Required work: Take the material below and output exactly the run of lines from the one containing "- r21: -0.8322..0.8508" down to the one containing "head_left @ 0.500", with both included.

··· Supplied material ···

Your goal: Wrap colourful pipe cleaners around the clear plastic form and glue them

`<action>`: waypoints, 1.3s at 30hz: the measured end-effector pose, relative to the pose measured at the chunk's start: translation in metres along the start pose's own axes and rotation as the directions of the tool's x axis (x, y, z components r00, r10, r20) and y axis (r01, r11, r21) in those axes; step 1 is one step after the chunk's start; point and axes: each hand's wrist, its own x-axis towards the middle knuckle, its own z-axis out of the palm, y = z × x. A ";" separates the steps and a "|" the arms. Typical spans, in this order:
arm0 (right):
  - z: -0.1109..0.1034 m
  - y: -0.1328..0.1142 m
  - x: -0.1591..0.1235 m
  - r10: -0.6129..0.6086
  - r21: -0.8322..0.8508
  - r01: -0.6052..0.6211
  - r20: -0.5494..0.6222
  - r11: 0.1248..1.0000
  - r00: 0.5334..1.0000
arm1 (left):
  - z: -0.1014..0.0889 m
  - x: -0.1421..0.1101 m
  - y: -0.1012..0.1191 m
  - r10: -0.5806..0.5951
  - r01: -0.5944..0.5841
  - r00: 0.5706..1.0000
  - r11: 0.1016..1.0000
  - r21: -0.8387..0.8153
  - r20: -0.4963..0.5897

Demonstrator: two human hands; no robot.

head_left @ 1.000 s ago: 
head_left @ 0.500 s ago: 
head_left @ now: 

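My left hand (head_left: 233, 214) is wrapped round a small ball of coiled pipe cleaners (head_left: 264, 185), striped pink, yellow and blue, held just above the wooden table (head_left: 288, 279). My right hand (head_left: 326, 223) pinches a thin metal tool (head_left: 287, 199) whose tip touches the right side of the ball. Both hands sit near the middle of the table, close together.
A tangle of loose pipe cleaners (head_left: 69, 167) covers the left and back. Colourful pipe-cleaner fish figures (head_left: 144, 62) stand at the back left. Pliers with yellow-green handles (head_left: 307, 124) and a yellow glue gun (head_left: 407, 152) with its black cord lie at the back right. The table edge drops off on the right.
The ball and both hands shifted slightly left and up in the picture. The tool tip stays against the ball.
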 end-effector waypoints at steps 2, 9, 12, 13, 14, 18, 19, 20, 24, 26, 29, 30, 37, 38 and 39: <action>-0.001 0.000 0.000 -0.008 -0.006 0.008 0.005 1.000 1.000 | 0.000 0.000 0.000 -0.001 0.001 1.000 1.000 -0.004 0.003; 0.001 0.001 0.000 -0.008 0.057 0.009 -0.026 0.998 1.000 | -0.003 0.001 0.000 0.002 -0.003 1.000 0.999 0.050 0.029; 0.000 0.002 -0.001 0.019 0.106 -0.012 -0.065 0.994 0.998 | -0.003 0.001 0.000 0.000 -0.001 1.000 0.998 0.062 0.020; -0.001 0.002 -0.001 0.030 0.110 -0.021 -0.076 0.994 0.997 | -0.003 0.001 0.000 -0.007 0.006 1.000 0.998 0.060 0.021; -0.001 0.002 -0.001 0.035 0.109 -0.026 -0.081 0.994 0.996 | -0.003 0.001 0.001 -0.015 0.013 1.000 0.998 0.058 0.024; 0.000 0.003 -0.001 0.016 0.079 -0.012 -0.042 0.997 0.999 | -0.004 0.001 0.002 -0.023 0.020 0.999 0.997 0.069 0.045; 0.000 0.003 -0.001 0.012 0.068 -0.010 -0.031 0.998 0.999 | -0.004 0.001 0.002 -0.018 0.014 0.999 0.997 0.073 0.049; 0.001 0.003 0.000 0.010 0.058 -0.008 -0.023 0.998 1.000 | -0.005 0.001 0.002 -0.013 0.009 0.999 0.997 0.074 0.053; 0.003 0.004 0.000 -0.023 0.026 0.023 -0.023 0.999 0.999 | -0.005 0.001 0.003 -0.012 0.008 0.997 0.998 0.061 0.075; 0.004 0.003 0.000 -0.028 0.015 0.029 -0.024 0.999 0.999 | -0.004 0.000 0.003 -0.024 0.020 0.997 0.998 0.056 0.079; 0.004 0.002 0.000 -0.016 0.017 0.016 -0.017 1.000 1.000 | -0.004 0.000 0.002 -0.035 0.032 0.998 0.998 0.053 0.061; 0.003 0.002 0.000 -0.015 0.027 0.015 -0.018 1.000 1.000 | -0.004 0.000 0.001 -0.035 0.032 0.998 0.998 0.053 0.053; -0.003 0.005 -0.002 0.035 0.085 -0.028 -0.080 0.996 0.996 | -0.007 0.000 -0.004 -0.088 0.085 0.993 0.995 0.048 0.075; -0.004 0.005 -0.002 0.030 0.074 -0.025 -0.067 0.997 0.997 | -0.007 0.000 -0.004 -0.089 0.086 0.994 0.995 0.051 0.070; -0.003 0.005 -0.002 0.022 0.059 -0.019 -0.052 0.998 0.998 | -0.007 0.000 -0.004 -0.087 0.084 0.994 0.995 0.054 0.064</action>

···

Solution for this exercise:
  - r21: -0.8322..0.8508
  - r01: -0.6052..0.6211
  - r20: -0.5494..0.6222
  - r11: 0.1248..1.0000
  - r00: 0.5334..1.0000
arm1 (left):
  - z: -0.1014..0.0889 m
  - x: -0.1421..0.1101 m
  - y: -0.1012..0.1191 m
  - r10: -0.5806..0.5951
  - r01: -0.5944..0.5841
  - r00: 0.5706..1.0000
  - r11: 0.1016..1.0000
  - r21: -0.8387..0.8153
  - r20: -0.4963..0.5897

Demonstrator: two human hands; no robot.

head_left @ 1.000 s ago: 
head_left @ 0.500 s ago: 

Work on this exercise is done.